I'm getting malicious activity on my PC directing me to Safeom.com and directing me to buy "Antivirus Scan" software. Some web sites identify this as malware but Symantec has nothing on it's website. Anyone know how to deal with this?

Do you have SEP running on your machine? Do you have definitions up to date? Please make sure you do and run a full scan or use Symantec Endpoiont Recovery Tool to scan your drive off line:

How To Use the Symantec Endpoint Recovery Tool with the Latest Virus Definitions
http://www.symantec.com/business/support/index?page=content&id=TECH131732&locale=en_US

If it does not find malicious files, please try to do it manually:

How to use the Load Point Analysis within the Symantec Support Tool to help locate suspicious files
http://www.symantec.com/business/support/index?page=content&id=TECH141402

Keep us informed!

Safeom.com is one of the numerous homes for FakeAV so it is absolutely malicious. Try the steps Pawel outlined above as well as try the Symantec Power Eraser:

 

About Symantec Power Eraser

http://www.symantec.com/business/support/index?page=content&id=TECH134803&actp=search&viewlocale=en_US&searchid=1293399445332

Let us know the outcome.

If the above do not work, you can also try a second opinion scanner such as Hitman Pro or Mbam.

I have SEP running, but it appears this malware is blocking all websites except safeom.com. I can't navigate to Symantec or any other websites. I also can't launch SEP. I get a quick flash of SEP then it closes and a security alert notice that I think comes from this "safeom.com" "Antivirus Scan". I'm pretty sure my SEP definitions are up to date but I can't tell.

Please try the steps outlined here:

http://www.bleepingcomputer.com/virus-removal/remove-antivirus-scan

Easiest way may be to boot into safemode and remove

Finally got the malware removed. I found I could launch a program if I did it quickly after restarting the computer. I couldn't tell if the SEP scan was actually running, so I used Malwarebytes with fresh definitions because the definitions from 2 days ago did not catch the offending files. All is well now, thanks for your advice.

If any of the above solutions worked for you, please mark as solved so others can benefit as well

I have the same problem，and i cannot open any process but “safeom.com”，how i should do？

Your best is to boot into safemode with networking and make sure your definitions are updated and run a full scan.

If that doesn't succeed, try this:

http://www.bleepingcomputer.com/virus-removal/remove-antivirus-scan

As mentioned above, it sounds like Malwarebytes will remove it.

I have download the antispyware，it run a full scan but it cannot remove it

Cannot remove it or does not detect it? What kind of application did you download?

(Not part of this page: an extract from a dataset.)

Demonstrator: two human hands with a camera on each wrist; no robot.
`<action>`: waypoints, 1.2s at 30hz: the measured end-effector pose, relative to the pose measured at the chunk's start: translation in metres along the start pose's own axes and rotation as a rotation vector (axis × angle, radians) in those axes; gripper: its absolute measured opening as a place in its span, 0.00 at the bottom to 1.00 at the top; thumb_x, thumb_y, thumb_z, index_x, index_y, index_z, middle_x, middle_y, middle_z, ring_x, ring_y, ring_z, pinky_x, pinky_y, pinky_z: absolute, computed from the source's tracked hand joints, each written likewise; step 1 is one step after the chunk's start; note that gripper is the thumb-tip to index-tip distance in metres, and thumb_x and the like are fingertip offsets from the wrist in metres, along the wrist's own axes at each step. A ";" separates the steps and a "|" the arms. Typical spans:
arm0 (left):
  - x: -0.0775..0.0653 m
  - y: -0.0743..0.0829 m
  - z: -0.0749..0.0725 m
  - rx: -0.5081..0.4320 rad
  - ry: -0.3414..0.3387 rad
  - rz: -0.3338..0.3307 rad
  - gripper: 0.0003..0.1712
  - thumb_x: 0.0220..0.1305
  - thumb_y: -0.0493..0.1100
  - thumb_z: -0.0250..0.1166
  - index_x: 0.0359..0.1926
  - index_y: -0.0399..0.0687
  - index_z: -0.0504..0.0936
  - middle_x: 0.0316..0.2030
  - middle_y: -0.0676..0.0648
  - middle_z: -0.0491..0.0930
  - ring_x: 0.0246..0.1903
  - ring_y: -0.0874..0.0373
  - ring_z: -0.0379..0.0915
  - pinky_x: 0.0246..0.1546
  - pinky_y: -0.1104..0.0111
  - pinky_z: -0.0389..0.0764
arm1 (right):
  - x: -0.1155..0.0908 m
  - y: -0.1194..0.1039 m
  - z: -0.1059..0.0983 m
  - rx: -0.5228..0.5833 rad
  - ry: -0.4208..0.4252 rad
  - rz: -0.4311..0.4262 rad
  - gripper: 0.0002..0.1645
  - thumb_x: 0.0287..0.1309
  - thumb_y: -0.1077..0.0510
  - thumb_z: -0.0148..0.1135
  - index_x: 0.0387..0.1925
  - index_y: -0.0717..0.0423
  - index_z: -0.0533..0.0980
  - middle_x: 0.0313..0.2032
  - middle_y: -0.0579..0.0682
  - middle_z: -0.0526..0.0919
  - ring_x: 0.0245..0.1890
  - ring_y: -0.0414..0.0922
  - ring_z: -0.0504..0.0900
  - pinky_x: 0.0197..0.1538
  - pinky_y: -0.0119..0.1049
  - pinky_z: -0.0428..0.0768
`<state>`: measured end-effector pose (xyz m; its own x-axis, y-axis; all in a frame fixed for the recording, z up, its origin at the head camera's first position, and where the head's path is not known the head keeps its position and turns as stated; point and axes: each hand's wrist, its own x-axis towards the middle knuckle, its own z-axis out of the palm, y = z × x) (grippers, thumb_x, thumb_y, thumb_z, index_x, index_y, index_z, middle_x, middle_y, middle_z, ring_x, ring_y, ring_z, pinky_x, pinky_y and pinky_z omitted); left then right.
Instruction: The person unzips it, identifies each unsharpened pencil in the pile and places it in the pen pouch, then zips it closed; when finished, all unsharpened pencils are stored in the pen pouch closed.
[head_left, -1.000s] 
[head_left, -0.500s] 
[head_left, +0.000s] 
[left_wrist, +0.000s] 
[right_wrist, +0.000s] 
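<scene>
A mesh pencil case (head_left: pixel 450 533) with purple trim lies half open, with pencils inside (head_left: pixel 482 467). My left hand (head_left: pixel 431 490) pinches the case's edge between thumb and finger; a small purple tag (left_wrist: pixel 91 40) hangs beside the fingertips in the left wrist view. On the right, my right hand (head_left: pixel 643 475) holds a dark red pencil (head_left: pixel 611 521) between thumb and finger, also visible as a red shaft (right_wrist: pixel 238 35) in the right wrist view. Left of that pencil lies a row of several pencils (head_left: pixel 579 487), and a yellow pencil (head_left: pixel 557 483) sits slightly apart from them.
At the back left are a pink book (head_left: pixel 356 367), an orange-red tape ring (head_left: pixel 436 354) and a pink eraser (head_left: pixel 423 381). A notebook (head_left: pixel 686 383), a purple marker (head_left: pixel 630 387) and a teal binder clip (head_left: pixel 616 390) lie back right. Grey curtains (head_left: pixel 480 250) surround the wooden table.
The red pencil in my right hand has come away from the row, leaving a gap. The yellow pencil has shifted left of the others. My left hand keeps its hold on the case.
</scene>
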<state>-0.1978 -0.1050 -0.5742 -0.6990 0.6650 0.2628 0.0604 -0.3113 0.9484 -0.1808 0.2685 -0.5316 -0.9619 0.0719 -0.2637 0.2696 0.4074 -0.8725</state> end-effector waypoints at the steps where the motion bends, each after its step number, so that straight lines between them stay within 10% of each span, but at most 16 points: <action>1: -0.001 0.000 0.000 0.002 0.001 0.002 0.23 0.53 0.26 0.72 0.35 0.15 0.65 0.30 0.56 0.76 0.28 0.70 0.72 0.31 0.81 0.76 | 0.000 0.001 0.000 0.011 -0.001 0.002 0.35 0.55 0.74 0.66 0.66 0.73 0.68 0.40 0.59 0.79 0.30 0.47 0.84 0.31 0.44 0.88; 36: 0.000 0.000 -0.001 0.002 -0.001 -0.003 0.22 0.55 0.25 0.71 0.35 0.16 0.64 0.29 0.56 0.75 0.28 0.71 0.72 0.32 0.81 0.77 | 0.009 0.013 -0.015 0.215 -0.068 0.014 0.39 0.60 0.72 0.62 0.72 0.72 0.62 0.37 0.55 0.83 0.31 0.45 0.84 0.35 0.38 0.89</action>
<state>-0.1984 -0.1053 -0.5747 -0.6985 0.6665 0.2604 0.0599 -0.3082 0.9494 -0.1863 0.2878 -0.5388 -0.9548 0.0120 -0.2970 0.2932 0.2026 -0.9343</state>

If it detects it, but cannot remove, you will need to boot into safemode and do a manual removal.

What antispyware tool are you using? Can you post the logs here for review? They should give an indication as to where the malware is on the system.

spyware doctor，when i run the computer in windows，“safeom”still running

safeom is just the website you will get directed to asking you to purchase the so called "software"

There is likely another process or processes running causing this whole mess.

If a SEP scan is not picking it up (make sure defs are fully updated) then try Malwarebytes or Hitman Pro instead of spyware dr. in safemode.

trojan.generic\backdoor.virkel\spyware.ibis_toolbar\trojan.byteverify\trojan.fakealert

symantec doesnot work,but it has a clash with spyare doctor

Which is why I would try Mbam or Hitman Pro. Those are both second opinion scanners and should not cause a conflict with SEP.

Thanks,brian81,i will try it again

Please let us know the results

Thanks,pitman pro is nice ,it kill"safeom"

sorry,its hitman pro!

I got rid of this malware using Malwarebytes. I could launch Malwarebytes only if I did so after restarting and immediately upon getting the Windows desktop, while the hourglass was still turning. The 26 Dec definitions found and cleaned it, but the 24 Dec definitions didn't. I don't know if SEP can find it.